__Task objective__
The lines below must be transcribed exactly as given, with the images removed.

__Data extract__
== Segment start ==
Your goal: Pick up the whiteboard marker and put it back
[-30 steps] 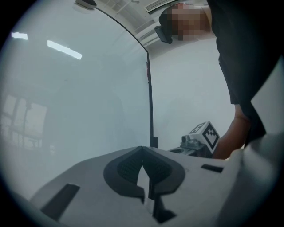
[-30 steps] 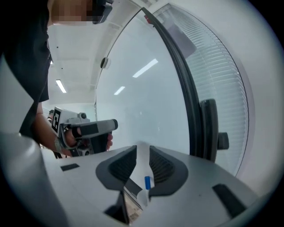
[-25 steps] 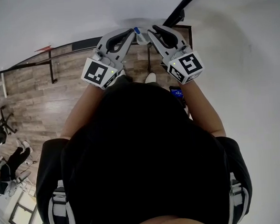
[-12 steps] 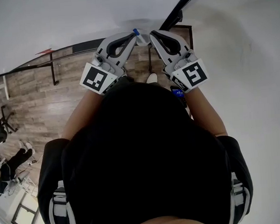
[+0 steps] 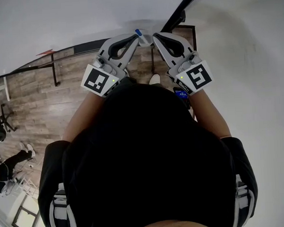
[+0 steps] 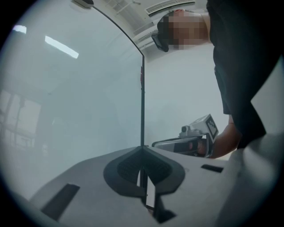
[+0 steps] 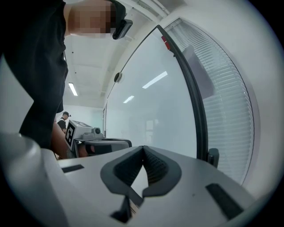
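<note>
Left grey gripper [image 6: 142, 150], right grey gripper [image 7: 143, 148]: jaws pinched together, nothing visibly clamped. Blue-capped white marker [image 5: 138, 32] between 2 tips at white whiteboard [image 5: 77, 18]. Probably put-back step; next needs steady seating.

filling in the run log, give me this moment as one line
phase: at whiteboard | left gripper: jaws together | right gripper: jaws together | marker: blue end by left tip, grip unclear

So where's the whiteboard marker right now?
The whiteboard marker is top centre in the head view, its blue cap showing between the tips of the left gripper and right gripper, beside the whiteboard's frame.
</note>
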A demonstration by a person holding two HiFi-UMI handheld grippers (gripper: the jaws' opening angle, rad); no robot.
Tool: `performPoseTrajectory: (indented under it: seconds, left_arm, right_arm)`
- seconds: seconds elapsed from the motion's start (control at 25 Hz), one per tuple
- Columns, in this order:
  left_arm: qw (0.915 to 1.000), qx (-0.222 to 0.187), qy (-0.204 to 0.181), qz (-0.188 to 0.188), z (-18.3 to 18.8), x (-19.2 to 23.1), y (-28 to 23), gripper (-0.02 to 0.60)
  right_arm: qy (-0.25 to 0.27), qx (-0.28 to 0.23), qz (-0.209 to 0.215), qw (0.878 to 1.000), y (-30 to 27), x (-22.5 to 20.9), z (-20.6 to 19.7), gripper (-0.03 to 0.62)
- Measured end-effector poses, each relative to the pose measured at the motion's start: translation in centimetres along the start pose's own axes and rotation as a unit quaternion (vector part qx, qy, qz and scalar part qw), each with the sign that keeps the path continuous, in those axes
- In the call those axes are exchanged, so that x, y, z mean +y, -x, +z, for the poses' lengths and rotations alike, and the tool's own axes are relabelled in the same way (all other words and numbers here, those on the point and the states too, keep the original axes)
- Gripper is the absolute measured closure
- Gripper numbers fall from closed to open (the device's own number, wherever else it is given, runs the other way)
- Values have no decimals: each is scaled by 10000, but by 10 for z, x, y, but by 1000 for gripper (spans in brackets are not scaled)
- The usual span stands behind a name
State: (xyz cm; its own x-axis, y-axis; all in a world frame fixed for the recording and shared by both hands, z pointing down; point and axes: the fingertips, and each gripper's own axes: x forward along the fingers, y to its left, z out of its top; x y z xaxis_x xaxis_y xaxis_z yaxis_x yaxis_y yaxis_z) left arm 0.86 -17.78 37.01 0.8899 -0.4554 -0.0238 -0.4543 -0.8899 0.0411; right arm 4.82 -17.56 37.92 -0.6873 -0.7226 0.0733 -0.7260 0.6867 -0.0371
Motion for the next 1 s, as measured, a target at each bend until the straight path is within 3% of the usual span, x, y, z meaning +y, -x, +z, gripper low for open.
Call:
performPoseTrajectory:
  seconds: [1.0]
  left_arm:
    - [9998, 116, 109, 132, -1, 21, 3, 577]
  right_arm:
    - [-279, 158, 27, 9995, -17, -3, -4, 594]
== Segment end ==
__Output for this exercise__
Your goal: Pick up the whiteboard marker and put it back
[-30 steps] 
[-30 steps] 
[-25 steps] 
[-12 steps] 
[+0 steps] 
[+0 steps] 
[+0 steps] 
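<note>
Left grey gripper [image 6: 142, 150], right grey gripper [image 7: 143, 148]: jaws pinched together, nothing visibly clamped. Blue-capped white marker [image 5: 138, 32] between 2 tips at white whiteboard [image 5: 77, 18]. Probably put-back step; next needs steady seating.

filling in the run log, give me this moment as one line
phase: at whiteboard | left gripper: jaws together | right gripper: jaws together | marker: blue end by left tip, grip unclear

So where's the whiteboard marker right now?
The whiteboard marker is top centre in the head view, its blue cap showing between the tips of the left gripper and right gripper, beside the whiteboard's frame.
</note>
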A demonstration by a person holding two HiFi-UMI handheld grippers (gripper: the jaws' opening angle, rad); no robot.
Tool: `performPoseTrajectory: (indented under it: seconds, left_arm, right_arm)`
- seconds: seconds elapsed from the motion's start (control at 25 Hz), one per tuple
- Columns, in this order:
  left_arm: qw (0.915 to 1.000), qx (-0.222 to 0.187), qy (-0.204 to 0.181), qz (-0.188 to 0.188), z (-18.3 to 18.8), x (-19.2 to 23.1), y (-28 to 23), gripper (-0.02 to 0.60)
  right_arm: qy (-0.25 to 0.27), qx (-0.28 to 0.23), qz (-0.209 to 0.215), qw (0.878 to 1.000), y (-30 to 27), x (-22.5 to 20.9), z (-20.6 to 19.7), gripper (-0.03 to 0.62)
- Measured end-effector poses, each relative to the pose measured at the motion's start: translation in centimetres along the start pose's own axes and rotation as a unit quaternion (vector part qx, qy, qz and scalar part qw), each with the sign that keeps the path continuous, in those axes
- In the call those axes are exchanged, so that x, y, z mean +y, -x, +z, for the poses' lengths and rotations alike, and the tool's own axes are relabelled in the same way (all other words and numbers here, those on the point and the states too, keep the original axes)
- Gripper is the absolute measured closure
- Gripper numbers fall from closed to open (the device's own number, wherever else it is given, runs the other way)
- Values have no decimals: each is scaled by 10000, but by 10 for z, x, y, but by 1000 for gripper (spans in brackets are not scaled)
- The usual span stands behind a name
State: (xyz cm; its own x-axis, y-axis; all in a world frame fixed for the recording and shared by both hands, z pointing down; point and axes: the fingertips, and each gripper's own axes: x forward along the fingers, y to its left, z out of its top; x y z xaxis_x xaxis_y xaxis_z yaxis_x yaxis_y yaxis_z) left arm 0.86 -17.78 37.01 0.8899 -0.4554 -0.0238 -0.4543 -0.8899 0.0411; right arm 4.82 -17.56 37.92 -0.6873 -0.7226 0.0733 -0.7260 0.6867 -0.0371
Motion for the next 1 s, as measured, a target at each bend until the straight path is within 3% of the usual span, x, y, z meaning +y, -x, +z, gripper low for open.
Call:
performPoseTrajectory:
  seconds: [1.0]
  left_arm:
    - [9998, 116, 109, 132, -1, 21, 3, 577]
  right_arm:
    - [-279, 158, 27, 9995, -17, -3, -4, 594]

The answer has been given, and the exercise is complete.